# About this task
Please repeat the lines below exactly. Begin with the line containing "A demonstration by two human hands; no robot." and go on through the line containing "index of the".

*** Given data Section Begins ***

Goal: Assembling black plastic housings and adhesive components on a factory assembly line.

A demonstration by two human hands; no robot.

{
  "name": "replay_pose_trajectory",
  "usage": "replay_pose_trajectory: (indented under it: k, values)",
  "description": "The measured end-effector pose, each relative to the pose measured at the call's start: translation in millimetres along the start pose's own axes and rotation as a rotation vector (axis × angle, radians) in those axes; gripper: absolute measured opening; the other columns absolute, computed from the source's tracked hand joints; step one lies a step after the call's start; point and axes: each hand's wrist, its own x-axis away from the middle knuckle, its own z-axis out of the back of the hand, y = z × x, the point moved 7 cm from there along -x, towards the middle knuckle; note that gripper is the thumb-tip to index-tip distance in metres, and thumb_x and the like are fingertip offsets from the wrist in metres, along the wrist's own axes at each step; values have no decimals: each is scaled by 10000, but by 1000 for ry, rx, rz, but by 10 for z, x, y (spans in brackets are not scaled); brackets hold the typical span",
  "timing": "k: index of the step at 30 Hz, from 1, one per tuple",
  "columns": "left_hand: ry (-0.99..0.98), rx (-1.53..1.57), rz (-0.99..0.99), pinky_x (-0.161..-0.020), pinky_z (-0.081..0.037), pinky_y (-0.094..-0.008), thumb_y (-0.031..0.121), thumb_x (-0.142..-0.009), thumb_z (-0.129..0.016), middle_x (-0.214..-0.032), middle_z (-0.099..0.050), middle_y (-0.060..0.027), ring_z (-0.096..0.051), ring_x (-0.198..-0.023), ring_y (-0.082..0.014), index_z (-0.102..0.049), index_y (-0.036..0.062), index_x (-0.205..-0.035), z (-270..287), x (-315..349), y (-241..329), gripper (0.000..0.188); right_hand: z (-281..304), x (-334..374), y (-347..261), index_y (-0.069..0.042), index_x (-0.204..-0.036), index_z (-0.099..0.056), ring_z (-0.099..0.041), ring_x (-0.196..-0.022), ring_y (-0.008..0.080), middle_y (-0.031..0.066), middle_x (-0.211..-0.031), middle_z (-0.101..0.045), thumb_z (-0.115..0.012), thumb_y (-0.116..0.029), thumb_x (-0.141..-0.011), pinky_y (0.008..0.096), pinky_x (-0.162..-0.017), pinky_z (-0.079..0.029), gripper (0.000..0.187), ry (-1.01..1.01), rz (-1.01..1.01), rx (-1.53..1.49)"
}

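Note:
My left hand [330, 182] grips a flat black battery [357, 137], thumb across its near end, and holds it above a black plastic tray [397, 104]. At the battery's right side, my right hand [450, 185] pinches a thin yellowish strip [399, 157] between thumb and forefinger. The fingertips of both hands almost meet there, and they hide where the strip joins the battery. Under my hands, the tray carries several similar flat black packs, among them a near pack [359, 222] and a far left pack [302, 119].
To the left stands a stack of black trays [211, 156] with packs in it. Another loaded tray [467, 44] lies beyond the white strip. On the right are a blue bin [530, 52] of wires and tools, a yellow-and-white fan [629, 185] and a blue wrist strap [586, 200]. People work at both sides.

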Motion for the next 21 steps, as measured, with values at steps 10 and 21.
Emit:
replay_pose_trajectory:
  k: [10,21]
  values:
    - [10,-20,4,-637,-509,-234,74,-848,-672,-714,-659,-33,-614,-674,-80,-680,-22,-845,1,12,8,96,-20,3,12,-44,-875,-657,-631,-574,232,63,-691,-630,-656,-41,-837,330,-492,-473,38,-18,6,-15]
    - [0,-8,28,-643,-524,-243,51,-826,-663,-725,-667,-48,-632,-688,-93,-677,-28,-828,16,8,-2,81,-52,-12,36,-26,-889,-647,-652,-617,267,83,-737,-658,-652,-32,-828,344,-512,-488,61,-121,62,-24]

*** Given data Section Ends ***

# The completed task
A demonstration by two human hands; no robot.

{
  "name": "replay_pose_trajectory",
  "usage": "replay_pose_trajectory: (indented under it: k, values)",
  "description": "The measured end-effector pose, each relative to the pose measured at the call's start: translation in millimetres along the start pose's own axes and rotation as a rotation vector (axis × angle, radians) in those axes; gripper: absolute measured opening; the other columns absolute, computed from the source's tracked hand joints; step one lies a step after the call's start; point and axes: each hand's wrist, its own x-axis away from the middle knuckle, its own z-axis out of the back of the hand, y = z × x, the point moved 7 cm from there along -x, towards the middle knuckle; note that gripper is the thumb-tip to index-tip distance in metres, and thumb_x and the like are fingertip offsets from the wrist in metres, along the wrist's own axes at each step; values have no decimals: each is scaled by 10000, but by 1000 for ry, rx, rz, but by 10 for z, x, y (spans in brackets are not scaled); brackets hold the typical span",
  "timing": "k: index of the step at 30 Hz, from 1, one per tuple",

The answer requires no further additions.